SOKAK LAMBASI

Evine giden yolda son virajı da dönen Ali usta, belediyenin aydınlatma lambası dikmeyi uygun bulacak kadar bile hatırlamadığı; uzun ve karanlık yolda elinde son işinden geriye kalanlar ile tüm günün muhasebesini yaparak ağır adımlarla yürüyordu. Daha 35’ini sürdüğü hayatında, bu karanlık yolun sonunda parlayan evi, evinin ışığı 2 çocuğu ve kaçarak evlendiği Zeliha’sı ile kalakalmıştı. İyice utanıyordu Zeliha’sına verdiği sözlerini tutamayışından ve çocuklarına hiç söz veremeyişinden Ali usta.
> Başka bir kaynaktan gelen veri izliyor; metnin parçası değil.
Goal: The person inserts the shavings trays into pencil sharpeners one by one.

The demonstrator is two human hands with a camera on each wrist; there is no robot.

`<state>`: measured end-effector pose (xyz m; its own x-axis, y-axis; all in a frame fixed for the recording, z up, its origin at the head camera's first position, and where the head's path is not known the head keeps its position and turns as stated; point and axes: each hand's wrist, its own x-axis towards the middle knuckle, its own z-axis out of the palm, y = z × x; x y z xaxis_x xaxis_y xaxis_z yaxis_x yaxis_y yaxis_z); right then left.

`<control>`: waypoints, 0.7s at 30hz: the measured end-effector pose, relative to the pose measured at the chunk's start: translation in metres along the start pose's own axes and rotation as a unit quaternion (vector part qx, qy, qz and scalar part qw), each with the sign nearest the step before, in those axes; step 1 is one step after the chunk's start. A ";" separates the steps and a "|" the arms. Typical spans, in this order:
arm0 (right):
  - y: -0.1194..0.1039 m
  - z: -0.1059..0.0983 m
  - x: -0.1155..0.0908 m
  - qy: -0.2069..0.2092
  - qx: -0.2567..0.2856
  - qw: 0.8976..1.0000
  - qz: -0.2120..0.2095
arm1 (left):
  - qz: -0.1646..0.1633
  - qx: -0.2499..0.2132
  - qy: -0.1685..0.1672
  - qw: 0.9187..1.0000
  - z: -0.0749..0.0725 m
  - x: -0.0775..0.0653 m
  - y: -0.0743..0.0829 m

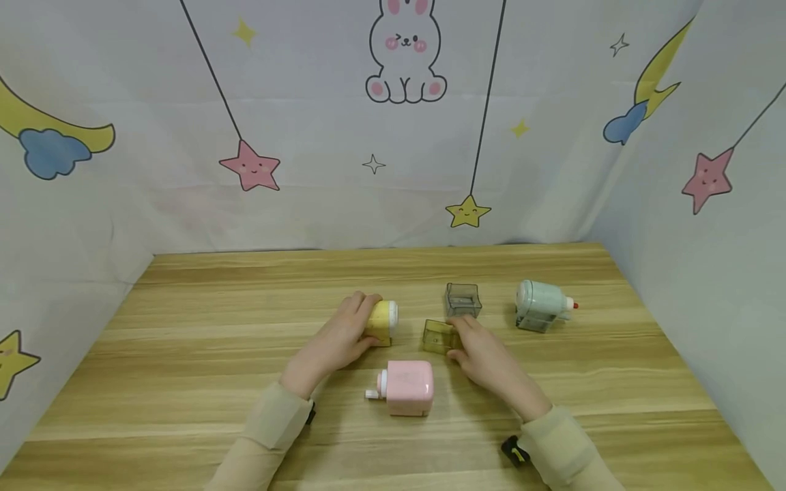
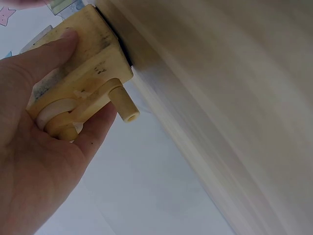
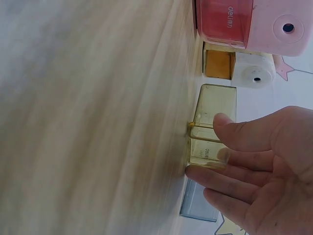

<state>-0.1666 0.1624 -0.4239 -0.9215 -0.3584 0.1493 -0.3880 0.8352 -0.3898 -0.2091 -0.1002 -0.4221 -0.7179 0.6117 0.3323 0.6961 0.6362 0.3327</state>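
Observation:
My left hand (image 1: 338, 335) grips a yellow crank pencil sharpener (image 1: 380, 322) on the table, its white front facing right. In the left wrist view, the thumb lies along the body of the sharpener (image 2: 93, 39) and its crank handle (image 2: 123, 104) points away from the palm. With my right hand (image 1: 488, 354) I hold a clear yellow shavings drawer (image 1: 437, 337) between thumb and fingers. The right wrist view shows the thumb on the near side of this drawer (image 3: 212, 110) and fingers at its end. A clear grey drawer (image 1: 462, 299) sits just behind it.
A pink pencil sharpener (image 1: 410, 387) stands in front, between my forearms, its crank to the left. To the right is a pale green sharpener (image 1: 540, 303) with a red-tipped crank. A patterned white cloth (image 1: 331, 123) hangs behind the wooden table (image 1: 184, 354).

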 end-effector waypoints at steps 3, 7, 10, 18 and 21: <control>0.000 0.001 0.001 0.001 -0.001 1.000 -0.004 | 0.001 -0.002 0.001 1.000 0.001 0.001 0.000; -0.002 0.001 0.002 0.001 -0.001 1.000 -0.007 | 0.001 -0.003 -0.001 1.000 0.002 0.002 0.000; -0.003 0.000 0.003 0.002 0.002 1.000 -0.006 | 0.000 -0.003 -0.005 1.000 0.003 0.003 0.000; -0.005 0.001 0.006 -0.003 0.007 1.000 0.001 | 0.004 0.000 -0.007 1.000 0.004 0.005 0.001; -0.006 0.002 0.006 -0.003 0.006 1.000 0.001 | 0.007 0.001 -0.006 1.000 0.005 0.006 0.001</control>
<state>-0.1702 0.1543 -0.4222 -0.9223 -0.3591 0.1426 -0.3856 0.8314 -0.4002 -0.2126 -0.0940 -0.4242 -0.7084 0.6262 0.3255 0.7058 0.6290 0.3258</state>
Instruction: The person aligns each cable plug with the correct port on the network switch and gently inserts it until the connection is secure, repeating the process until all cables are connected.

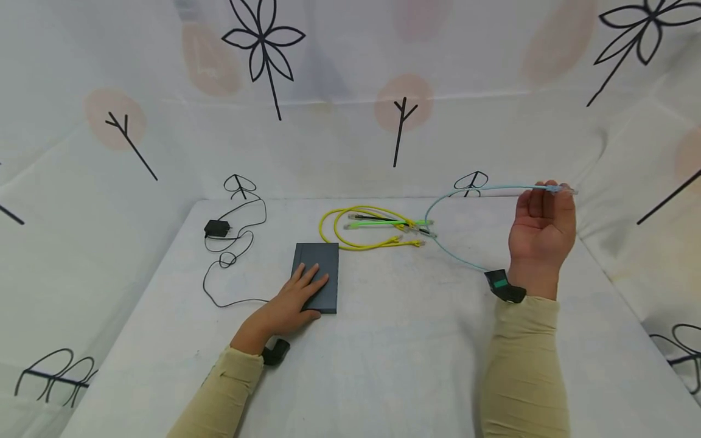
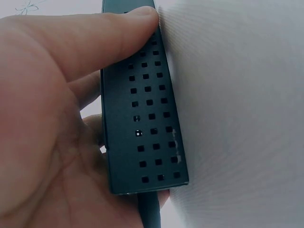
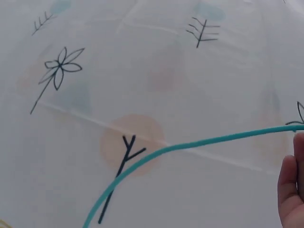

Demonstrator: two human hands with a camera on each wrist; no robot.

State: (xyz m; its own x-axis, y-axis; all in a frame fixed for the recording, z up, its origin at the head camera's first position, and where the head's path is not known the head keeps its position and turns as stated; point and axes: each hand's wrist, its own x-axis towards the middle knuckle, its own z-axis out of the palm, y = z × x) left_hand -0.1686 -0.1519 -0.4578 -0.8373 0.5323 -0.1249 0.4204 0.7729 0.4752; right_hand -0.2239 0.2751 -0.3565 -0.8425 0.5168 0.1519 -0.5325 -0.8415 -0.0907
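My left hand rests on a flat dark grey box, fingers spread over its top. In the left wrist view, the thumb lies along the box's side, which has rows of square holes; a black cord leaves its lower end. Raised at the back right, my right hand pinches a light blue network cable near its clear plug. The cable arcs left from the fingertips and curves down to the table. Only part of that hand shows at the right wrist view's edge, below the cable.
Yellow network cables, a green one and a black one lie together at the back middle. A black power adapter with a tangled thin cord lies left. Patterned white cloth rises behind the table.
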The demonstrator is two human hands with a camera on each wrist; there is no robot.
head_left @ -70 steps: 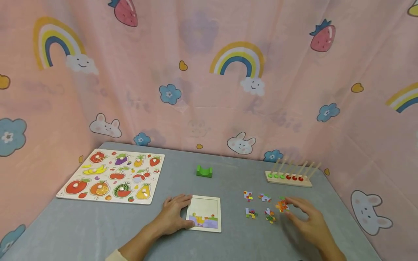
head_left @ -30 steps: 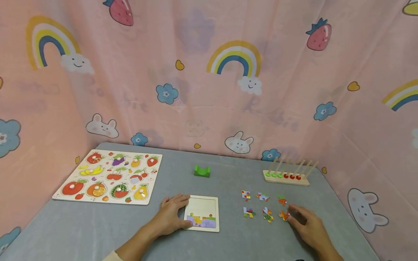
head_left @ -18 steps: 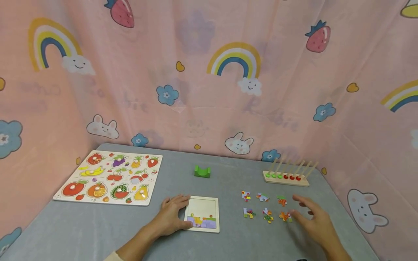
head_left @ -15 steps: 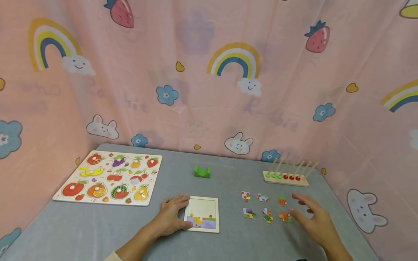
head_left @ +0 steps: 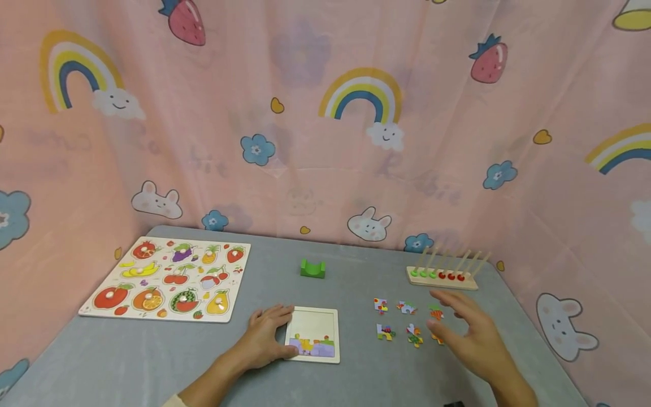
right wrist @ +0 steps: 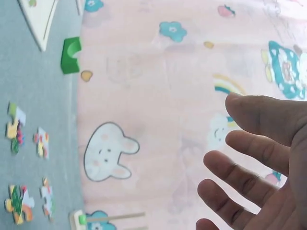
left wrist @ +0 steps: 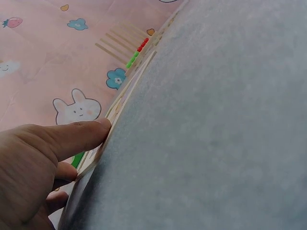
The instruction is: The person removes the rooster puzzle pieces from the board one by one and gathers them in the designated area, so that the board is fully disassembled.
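Observation:
My left hand (head_left: 264, 337) holds the left side of a small square wooden jigsaw tray (head_left: 322, 315), its thumb at the near left corner and fingers at the far one. Joined pieces (head_left: 317, 347) fill the tray's near part, and bare wood shows above them. In the left wrist view the thumb (left wrist: 79, 139) lies against the tray's edge. Over the table on the right hovers my right hand (head_left: 473, 339), fingers spread and holding nothing. It partly covers the two rightmost loose pieces; other jigsaw pieces, such as this one (head_left: 385, 332), lie in two rows left of it.
A fruit knob puzzle board (head_left: 198, 285) lies at the left of the grey table. A green notched block (head_left: 312, 269) stands at the back middle. Behind the loose pieces is a wooden peg rack (head_left: 441, 281) with green and red beads. Pink printed cloth (head_left: 305, 192) surrounds the table.
The right hand set an orange piece down in the near row, let go and opened. It then rose and moved left over the rightmost pieces. The left hand stayed on the tray.

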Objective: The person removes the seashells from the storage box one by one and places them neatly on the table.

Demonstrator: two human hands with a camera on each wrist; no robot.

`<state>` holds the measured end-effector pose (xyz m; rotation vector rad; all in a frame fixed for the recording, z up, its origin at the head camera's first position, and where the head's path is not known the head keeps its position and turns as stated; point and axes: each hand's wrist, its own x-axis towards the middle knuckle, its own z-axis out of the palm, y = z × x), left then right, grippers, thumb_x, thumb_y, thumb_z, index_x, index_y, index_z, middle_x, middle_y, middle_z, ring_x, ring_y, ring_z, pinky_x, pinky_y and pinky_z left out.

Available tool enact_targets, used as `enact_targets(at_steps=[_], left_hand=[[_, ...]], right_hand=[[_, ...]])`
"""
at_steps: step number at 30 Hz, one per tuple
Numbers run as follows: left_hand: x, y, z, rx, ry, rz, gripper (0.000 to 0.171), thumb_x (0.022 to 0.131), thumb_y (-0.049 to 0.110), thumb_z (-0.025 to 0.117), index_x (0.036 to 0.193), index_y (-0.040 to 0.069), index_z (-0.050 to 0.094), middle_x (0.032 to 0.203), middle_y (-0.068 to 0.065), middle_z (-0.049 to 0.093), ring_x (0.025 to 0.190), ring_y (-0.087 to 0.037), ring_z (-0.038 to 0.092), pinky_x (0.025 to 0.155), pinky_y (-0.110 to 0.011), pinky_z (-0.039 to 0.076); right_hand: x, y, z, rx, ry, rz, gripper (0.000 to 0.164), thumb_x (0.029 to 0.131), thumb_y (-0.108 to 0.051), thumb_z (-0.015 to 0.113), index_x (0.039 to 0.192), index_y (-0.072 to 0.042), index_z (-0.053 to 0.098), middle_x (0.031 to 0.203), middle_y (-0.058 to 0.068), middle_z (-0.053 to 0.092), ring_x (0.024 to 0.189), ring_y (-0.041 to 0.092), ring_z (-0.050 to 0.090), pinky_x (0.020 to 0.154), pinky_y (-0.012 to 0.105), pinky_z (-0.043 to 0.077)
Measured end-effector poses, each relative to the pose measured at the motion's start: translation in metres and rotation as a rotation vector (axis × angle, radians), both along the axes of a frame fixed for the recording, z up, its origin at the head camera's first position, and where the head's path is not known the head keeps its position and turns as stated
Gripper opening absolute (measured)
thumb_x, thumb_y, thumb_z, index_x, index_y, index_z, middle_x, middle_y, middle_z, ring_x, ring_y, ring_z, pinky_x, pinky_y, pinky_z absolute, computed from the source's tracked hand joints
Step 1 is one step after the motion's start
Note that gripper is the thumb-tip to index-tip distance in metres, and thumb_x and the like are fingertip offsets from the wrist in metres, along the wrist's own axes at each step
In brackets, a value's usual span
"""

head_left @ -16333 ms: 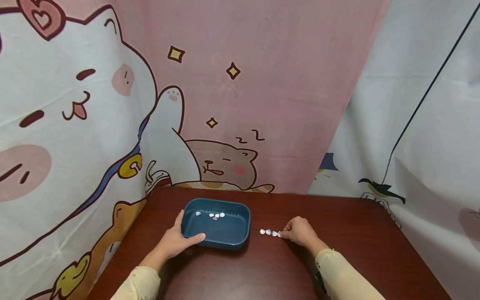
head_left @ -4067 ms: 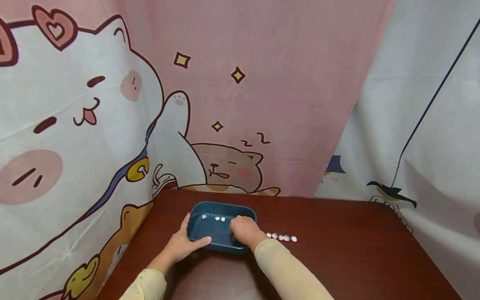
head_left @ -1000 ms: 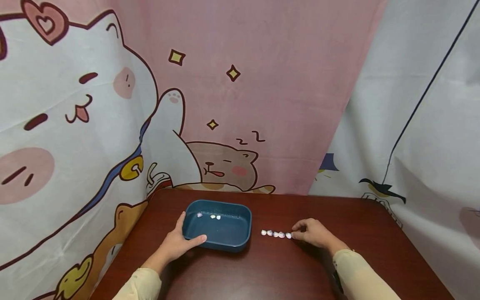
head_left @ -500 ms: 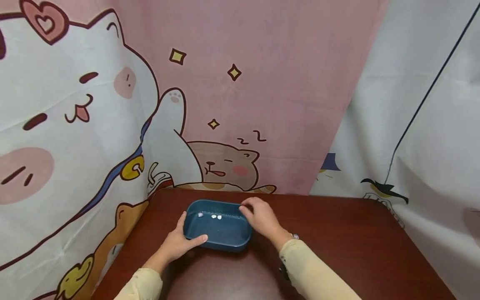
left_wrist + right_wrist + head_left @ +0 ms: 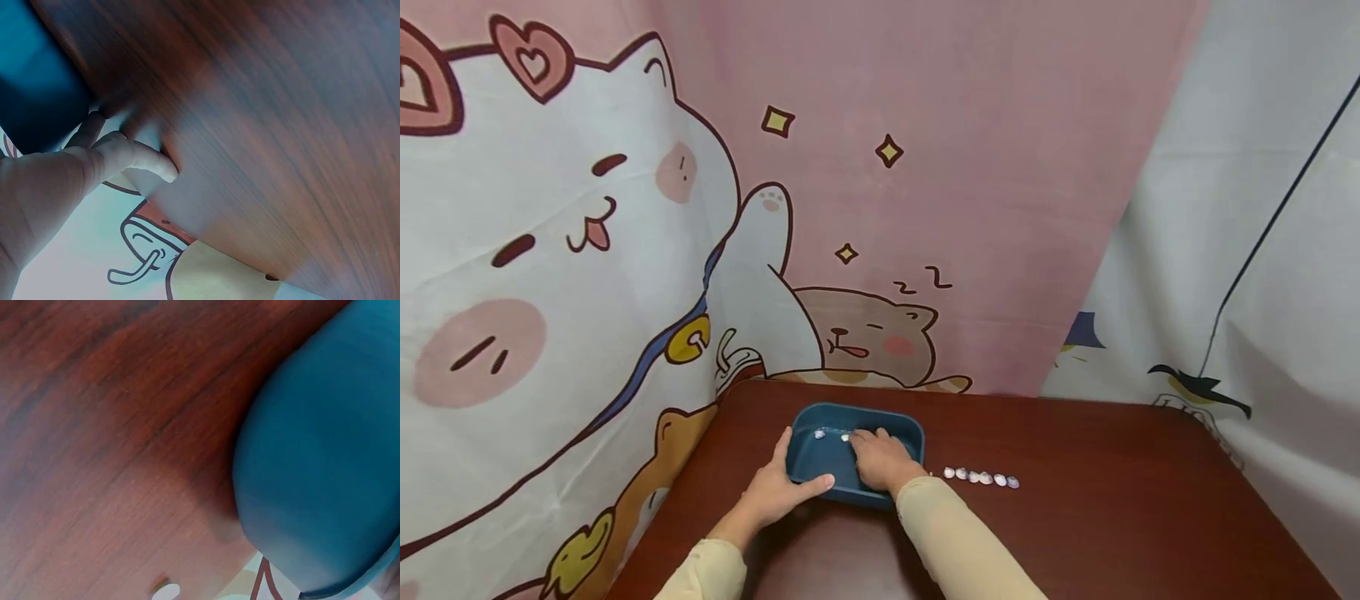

Kaçırmıştı karısını daha 18indeyken. Kaçırmak istemezdi, teli ile duvağı ile almak isterdi Zeliha’sını ama işsiz diye vermedi babası Zeliha’yı Ali’ye. Onlar kaçıp geldiler Erzurum’un karlı dağlarından İstanbul’un keşmekeşine. Bugün o karanlık yolda elinde yine işsiz kalmışlığı ile yürürken bir an “Acaba?”  dedi Ali usta. “Acaba Zeliha’yı kaçırmasaydım bugün daha mutlu olur muydu Zeliha’m?” Sonra kızdı kendine; herkese nasip olmayan bu aşkı parasızlık yüzünden nasıl bir kenara atardı. Gençti. Çalışır, gerekirse taş taşır güldürürdü yalnız gezegeninin 3 eşsiz güneşini.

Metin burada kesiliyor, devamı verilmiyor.